• _To do_:
Copy each line of the data that has "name" in it.
+++
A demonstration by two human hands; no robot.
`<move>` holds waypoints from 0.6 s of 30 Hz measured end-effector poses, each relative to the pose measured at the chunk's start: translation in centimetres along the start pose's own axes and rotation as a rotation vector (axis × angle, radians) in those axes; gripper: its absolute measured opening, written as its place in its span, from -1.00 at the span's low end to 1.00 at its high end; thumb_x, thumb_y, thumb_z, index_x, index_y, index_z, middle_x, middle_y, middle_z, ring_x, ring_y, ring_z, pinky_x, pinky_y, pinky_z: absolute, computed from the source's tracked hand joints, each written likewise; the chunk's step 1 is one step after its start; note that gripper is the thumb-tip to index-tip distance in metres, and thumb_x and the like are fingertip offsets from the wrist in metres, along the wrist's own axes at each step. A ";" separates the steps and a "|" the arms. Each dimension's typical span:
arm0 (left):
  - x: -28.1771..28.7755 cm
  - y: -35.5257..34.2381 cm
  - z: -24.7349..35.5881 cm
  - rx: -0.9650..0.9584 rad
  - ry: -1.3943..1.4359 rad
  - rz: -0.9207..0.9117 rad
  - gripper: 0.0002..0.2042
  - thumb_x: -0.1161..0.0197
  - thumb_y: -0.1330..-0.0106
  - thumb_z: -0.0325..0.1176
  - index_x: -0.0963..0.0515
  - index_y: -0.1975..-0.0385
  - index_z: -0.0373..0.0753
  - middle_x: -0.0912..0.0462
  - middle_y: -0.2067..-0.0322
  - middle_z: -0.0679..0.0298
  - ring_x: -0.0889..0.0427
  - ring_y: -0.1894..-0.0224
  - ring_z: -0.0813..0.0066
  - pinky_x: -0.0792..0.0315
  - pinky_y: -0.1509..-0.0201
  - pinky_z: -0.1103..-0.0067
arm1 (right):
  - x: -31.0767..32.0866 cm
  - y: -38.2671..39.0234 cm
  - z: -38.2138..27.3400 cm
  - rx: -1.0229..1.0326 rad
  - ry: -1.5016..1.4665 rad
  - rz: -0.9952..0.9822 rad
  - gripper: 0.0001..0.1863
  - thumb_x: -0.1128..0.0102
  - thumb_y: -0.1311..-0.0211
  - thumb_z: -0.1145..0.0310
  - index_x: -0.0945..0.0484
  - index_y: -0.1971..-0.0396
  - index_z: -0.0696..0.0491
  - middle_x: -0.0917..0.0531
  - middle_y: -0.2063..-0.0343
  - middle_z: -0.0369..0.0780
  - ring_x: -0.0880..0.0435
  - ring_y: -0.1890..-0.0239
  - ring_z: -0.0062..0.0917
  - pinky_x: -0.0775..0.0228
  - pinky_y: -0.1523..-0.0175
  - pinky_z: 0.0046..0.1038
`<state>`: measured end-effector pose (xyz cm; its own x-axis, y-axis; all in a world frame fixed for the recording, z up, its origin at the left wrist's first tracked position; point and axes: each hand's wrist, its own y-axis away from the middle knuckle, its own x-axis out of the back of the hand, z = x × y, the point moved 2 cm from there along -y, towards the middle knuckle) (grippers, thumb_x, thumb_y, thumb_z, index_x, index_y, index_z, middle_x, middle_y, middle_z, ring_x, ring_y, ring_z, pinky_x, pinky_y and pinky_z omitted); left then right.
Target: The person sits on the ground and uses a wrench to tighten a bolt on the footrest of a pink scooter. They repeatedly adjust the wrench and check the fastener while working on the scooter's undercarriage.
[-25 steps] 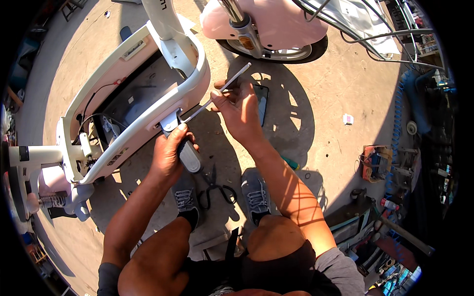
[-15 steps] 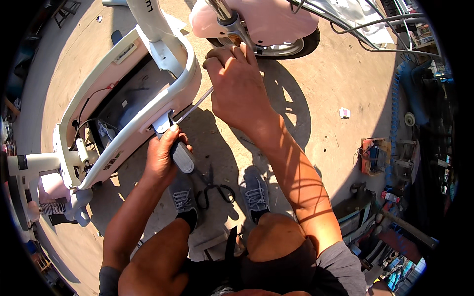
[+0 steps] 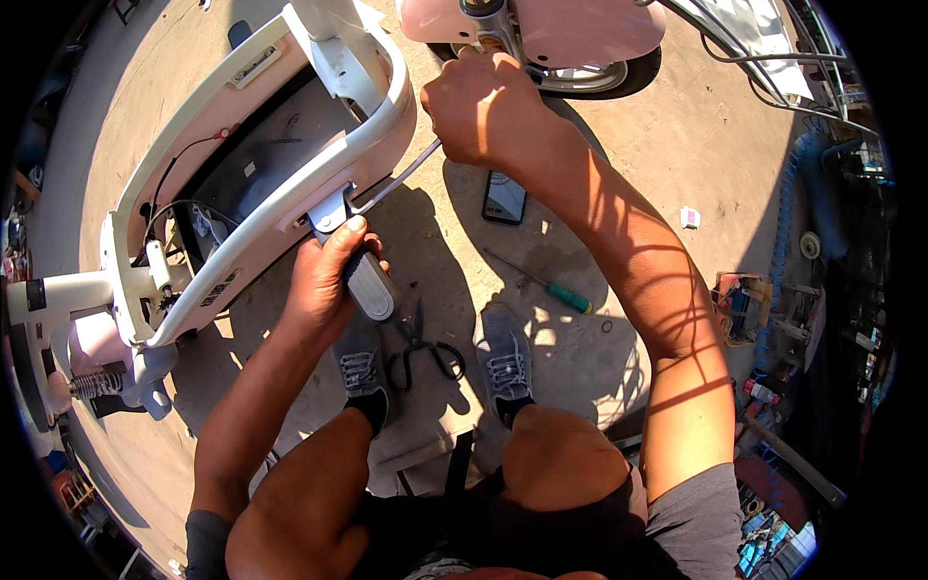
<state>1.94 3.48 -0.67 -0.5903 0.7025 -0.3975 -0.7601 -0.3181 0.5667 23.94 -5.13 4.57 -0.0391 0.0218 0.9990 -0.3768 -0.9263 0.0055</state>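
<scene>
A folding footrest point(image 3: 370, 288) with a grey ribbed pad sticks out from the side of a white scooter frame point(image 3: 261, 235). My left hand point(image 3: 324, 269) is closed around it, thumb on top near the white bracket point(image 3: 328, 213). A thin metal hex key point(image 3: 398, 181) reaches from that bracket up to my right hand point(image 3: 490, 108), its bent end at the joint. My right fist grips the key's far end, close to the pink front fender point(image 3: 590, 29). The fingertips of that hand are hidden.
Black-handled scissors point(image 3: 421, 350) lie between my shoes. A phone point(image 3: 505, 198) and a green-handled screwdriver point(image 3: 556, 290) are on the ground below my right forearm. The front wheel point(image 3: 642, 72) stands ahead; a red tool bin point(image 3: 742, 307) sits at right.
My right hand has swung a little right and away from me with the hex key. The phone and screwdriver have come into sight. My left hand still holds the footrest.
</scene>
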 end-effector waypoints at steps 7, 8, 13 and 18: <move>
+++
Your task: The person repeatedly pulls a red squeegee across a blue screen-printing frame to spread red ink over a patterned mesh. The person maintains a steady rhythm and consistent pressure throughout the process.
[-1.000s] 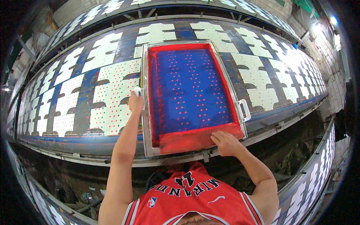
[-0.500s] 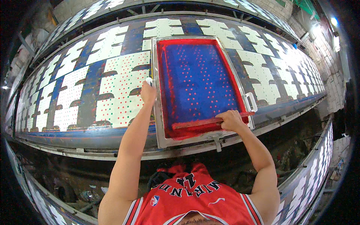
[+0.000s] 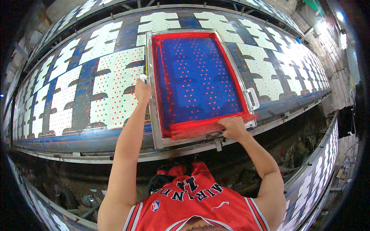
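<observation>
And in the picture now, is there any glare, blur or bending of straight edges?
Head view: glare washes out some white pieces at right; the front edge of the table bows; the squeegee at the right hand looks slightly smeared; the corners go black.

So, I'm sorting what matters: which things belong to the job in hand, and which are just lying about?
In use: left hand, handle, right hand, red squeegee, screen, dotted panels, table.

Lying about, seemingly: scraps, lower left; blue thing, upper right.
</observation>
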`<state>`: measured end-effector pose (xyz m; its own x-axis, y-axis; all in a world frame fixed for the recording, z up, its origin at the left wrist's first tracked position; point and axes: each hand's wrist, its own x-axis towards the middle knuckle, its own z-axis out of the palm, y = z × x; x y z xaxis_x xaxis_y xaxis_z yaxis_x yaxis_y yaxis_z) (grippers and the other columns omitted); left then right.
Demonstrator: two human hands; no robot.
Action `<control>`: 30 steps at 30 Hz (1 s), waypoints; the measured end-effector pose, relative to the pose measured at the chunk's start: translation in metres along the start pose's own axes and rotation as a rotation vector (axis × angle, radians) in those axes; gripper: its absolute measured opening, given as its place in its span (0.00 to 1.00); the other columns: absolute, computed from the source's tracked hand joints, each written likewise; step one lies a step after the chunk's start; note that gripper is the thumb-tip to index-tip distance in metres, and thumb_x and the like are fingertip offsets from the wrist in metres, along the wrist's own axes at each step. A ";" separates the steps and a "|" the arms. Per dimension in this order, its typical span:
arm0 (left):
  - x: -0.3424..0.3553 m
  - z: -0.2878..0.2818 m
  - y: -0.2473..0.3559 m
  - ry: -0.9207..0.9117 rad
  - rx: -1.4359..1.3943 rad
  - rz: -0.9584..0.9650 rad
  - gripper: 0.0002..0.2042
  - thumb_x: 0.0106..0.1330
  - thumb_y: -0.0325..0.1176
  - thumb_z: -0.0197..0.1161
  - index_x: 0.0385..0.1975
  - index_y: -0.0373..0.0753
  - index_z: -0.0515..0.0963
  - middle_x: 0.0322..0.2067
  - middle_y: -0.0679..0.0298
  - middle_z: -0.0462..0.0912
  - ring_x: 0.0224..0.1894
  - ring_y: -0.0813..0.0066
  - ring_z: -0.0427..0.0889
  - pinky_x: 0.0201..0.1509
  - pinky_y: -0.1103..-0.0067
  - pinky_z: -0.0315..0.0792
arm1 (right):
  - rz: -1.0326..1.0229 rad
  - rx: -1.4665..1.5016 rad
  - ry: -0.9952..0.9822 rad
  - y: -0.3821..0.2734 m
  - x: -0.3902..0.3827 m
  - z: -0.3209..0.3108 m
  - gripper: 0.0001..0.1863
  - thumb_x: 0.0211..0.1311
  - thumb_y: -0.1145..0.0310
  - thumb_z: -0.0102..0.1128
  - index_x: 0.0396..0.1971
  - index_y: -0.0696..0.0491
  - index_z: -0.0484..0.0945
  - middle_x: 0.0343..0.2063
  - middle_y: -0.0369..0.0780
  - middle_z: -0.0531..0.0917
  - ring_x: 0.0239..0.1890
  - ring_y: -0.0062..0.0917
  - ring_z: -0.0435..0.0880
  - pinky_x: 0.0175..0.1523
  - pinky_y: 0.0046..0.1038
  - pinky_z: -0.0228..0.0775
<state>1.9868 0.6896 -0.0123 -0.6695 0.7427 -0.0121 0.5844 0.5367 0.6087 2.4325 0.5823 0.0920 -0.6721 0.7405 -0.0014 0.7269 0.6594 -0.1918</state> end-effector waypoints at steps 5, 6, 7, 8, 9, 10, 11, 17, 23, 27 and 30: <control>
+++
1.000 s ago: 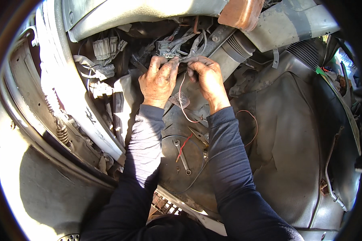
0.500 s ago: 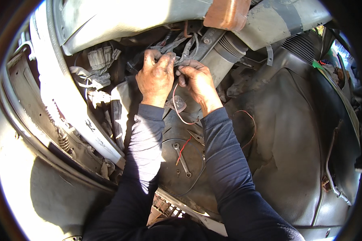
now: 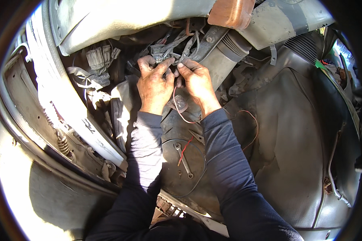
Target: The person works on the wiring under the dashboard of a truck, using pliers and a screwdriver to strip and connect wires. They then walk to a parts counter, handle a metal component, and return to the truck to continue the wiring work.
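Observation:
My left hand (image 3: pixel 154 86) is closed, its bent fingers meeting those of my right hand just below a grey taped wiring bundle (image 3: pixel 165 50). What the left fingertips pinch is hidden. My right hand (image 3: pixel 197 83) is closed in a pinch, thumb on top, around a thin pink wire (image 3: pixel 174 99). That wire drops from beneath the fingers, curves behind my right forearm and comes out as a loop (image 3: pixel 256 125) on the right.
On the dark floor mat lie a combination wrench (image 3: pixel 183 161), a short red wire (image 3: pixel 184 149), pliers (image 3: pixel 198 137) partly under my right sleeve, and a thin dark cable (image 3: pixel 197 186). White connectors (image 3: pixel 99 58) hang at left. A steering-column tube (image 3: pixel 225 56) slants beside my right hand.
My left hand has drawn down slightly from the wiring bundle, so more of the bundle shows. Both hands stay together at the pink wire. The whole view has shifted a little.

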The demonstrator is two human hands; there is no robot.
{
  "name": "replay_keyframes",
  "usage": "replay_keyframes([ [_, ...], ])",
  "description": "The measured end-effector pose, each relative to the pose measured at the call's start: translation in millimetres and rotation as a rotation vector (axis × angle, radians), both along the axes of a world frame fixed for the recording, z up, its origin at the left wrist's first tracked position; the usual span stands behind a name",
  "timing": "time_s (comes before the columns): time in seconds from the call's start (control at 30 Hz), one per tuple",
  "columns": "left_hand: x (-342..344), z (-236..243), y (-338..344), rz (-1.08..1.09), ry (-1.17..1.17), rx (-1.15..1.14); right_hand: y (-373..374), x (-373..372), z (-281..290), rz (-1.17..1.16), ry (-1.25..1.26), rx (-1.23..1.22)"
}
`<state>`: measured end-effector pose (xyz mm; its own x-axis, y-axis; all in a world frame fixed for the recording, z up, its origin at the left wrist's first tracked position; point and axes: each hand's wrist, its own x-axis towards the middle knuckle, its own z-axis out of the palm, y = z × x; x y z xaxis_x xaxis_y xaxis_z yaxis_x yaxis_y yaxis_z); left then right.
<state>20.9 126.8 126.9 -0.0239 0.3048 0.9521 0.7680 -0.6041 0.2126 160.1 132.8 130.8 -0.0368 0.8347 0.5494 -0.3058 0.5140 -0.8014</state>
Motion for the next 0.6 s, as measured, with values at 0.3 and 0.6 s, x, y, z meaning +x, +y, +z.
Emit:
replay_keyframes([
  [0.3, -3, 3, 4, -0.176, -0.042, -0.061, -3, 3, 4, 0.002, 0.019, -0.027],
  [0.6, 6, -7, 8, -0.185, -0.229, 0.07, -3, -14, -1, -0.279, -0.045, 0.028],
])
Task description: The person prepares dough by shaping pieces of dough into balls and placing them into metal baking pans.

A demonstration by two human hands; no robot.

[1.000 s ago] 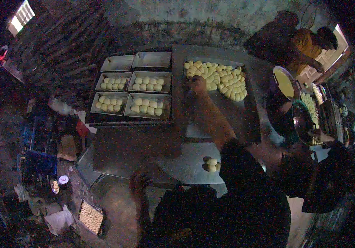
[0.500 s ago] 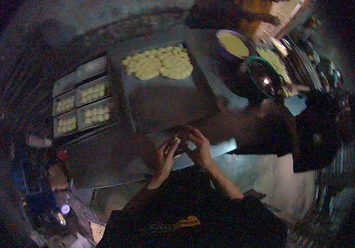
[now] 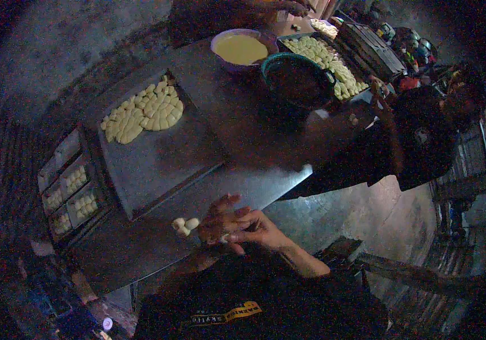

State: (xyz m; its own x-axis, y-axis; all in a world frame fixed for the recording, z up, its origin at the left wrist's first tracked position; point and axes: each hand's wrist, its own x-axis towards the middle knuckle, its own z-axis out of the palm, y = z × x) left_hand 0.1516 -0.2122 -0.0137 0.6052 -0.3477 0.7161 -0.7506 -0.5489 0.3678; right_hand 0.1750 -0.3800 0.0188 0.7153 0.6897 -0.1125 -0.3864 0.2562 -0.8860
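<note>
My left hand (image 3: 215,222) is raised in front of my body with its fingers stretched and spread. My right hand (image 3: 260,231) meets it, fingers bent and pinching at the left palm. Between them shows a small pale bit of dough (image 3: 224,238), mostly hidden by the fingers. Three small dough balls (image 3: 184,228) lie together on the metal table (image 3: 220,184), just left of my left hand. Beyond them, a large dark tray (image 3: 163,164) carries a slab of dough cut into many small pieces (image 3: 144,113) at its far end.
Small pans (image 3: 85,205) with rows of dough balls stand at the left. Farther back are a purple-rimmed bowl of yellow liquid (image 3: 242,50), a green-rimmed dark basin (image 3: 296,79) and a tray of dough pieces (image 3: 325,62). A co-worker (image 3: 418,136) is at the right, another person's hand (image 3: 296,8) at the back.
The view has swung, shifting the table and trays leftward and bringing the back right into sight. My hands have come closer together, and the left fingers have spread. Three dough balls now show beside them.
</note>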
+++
• _Response to this exercise_:
  "name": "replay_keyframes",
  "description": "The measured end-effector pose, each relative to the pose measured at the call's start: translation in millimetres and rotation as a rotation vector (axis × angle, radians), both along the axes of a world frame fixed for the recording, z up, its origin at the left wrist's first tracked position; the usual span stands behind a name",

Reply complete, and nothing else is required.